We can't prohibit MongoDB from using a lot of threads -- it's designed to do that. Nor can we mandate that it only run on massively multi-core machines. Using mutexes was an absolute non-starter. Bruce knew those were dead-ends, so he scrutinized the conceptual building blocks of the algorithm:

Claiming a place in a slot (which requires atomicity) can be decoupled from copying to it (which can be done in parallel).
Claiming a place in a slot atomically, which we call joining, can be done via compare-and-swap operations on an index variable.
That index is identical to the count of total bytes claimed, so we call it the join counter.
A slot can’t be written to the OS until all the threads that have joined it have actually performed their copies, so slots have to track when threads complete their copies.
Tracking bytes written can be done with atomic operations on a release counter. When its release == join, a slot is ready to be written to the OS.
We must also track a slot’s state, so threads know when it is unavailable, joinable, ready to write to the OS, etc.

Individually, none of these items require threads to wait; the need arises from their interaction. In order to safely write a slot to the OS, for example, a thread has to determine that the slot’s state allows it, and that any thread that has claimed a spot in its buffer (join) has completed copying its data (release) -- and this three component check must be done atomically.

The problem is that CPUs do not allow atomic operations involving more than two registers. (Footnote: Theoretically they could, but in practice none do.) If join, release, and state were tracked in separate variables, we could compare state with a READY_TO_WRITE value, or join with release, but not both at once.

Thus, to implement the atomic operations, a single register (variable) must be used to multiplex a slot’s state along with the bookkeeping about joined and released bytes. This is precisely the slot_state field described in part one.

It is tempting to allow threads to increment slot_state as they join and decrement it as they release, but item #2 on our list forbids it: slot_state must always point to the next free byte in the buffer. Allowing a thread to decrement slot_state before joins are complete would point slot_state at memory that was already claimed by other threads. Keeping an independent pointer into the buffer that only increments would solve that issue, but it would defeat atomicity.

In summary: the need for atomicity constrains us to using a single variable, and the need to track where threads can write means we cannot mingle increments and decrements. Therefore we must have two phases. In the join phase, threads claim space, but must then wait for the release phase to begin; in the release phase, threads write to the space they claimed and mark their bytes written.

An epiphany

If only we could maintain two separate counters for join and release, we could eliminate the need for threads to wait. We could let them write into the slot as soon as they received their write offset from their join operation.
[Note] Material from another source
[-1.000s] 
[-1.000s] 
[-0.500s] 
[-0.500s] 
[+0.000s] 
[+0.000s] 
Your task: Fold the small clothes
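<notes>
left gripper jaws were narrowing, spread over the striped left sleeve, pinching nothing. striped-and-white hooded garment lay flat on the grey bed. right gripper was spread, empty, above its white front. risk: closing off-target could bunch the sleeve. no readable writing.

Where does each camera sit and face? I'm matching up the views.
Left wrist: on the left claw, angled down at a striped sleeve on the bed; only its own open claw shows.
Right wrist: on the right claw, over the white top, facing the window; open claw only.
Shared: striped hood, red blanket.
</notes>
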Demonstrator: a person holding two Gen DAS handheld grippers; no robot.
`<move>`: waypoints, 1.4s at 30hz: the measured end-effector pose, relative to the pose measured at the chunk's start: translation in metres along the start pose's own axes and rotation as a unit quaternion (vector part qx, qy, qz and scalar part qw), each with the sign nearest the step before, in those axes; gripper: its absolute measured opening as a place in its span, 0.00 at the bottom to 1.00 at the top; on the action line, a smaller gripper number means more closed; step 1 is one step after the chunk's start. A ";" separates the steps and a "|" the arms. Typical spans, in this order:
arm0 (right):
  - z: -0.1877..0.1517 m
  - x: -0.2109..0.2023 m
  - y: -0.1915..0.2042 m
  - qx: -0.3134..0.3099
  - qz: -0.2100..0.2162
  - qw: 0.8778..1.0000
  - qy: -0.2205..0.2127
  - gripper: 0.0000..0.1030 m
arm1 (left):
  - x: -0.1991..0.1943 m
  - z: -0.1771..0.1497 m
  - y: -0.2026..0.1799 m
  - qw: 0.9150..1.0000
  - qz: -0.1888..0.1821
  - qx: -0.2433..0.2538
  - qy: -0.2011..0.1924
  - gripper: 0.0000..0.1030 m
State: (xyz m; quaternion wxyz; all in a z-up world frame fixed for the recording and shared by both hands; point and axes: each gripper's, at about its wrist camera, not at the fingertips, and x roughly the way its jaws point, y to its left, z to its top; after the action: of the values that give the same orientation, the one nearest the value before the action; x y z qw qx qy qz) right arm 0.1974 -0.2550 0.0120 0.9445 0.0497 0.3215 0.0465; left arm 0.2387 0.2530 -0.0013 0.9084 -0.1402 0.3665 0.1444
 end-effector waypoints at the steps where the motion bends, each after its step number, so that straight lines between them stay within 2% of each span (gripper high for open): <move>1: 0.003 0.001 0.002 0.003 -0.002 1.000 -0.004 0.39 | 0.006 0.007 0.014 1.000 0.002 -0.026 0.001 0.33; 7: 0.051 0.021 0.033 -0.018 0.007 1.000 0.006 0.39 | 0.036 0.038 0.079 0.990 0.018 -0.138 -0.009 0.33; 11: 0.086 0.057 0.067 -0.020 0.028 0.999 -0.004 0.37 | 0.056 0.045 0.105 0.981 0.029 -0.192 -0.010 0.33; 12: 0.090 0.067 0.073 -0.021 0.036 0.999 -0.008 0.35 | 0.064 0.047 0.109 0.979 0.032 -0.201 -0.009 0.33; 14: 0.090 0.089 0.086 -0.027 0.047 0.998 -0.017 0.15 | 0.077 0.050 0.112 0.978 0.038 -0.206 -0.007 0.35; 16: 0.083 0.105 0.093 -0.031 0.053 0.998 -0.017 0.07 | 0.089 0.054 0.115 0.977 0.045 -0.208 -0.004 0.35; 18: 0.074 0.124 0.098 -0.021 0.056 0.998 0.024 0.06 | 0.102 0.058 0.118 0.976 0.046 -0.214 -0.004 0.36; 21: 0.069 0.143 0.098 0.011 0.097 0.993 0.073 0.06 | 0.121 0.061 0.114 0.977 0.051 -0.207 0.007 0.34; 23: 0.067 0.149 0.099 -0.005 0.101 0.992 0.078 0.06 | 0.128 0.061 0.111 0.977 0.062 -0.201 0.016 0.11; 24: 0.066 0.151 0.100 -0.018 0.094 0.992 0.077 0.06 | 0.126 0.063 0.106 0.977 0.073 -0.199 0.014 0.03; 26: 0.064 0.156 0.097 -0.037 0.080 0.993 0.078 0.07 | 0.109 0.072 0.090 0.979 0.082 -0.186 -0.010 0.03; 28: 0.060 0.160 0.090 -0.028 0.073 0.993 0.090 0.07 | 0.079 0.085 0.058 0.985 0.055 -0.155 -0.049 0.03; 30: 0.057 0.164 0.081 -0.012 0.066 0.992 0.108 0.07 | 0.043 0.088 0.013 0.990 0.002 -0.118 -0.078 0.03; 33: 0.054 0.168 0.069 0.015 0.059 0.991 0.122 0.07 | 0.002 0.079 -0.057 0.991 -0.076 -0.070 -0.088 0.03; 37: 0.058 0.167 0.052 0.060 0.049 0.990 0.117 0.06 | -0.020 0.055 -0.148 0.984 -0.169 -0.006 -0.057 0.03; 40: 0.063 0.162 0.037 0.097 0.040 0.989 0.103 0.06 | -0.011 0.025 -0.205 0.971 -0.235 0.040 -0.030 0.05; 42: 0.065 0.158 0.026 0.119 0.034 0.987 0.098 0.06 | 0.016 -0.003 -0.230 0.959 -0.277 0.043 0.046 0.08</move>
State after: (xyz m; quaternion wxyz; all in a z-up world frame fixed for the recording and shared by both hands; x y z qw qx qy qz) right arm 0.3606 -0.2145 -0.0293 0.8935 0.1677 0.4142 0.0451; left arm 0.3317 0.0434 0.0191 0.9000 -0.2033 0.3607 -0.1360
But Bruce noticed something critical: these counters fit easily within 32 bits, so they could both fit inside an int64. We could logically split a single register into the pieces necessary to maintain all of the required information: the slot state and the two counters.

With this scheme, we can implement joins and releases with masking and bit-shifting, which Bruce cleaned up using a few macros:

// put together and pull apart two 32-bit counters from 64-bit slot state
#define JOINED_RELEASED(joined, released) (((joined)<<32) + (released))
#define JOINED(state) ((state)>>32)
#define RELEASED(state) ((int64_t)(int32_t)(state))

// a simple join:
old_state = slot->state;
offset = JOINED(old_state);
old_release = RELEASED(old_state);
new_state = JOINED_RELEASED(offset + my_size, old_release)
// Now atomically set old_state, new_state

Bruce wrote a program demonstrating this method, not using any WiredTiger or MongoDB code, to test his idea. He simulated the multithreaded load and ran the numbers, and the results encouraged him to whip together a patch for WiredTiger. In proof-of-concept mode, he ignored all the details: rolling over journal files, records that are too large to store in a buffer, errors and timeouts that interrupt the flow of data, and more. Bruce skipped all that, but his patch was enough to prove that even in the context of a server doing lots of other processing, his optimization to the write-ahead log was substantial.

Without the need to wait for the join/release phase change, threads can claim a spot, write their payload, record their bytes written, and leave, without ever waiting. This implementation does away with the need for a "leader" thread and divvies up the responsibilities between two threads. When a thread performs a join that fills the buffer, it closes the slot and prepares a new one. When a thread’s release completes with no other pending writes and a full buffer, it writes the buffer to the OS.

Going from POC to production code

When Bruce sent me his first patch, I was hopeful but a little bit daunted! His solution attacked the problem from an angle that I had never even considered, but there were so many details that were not accounted for; it would be a lot of work to reconcile with the existing write-ahead logging code. But the performance improvements were so significant, it was clearly worth trying to make it work. I set about filling in the gaps. Bit by bit, over the next couple of weeks, I addressed the complexities. As I made my way down the list, my cautious optimism became out-and-out enthusiasm, until finally I had a fully realized write-ahead log implementation using the new method.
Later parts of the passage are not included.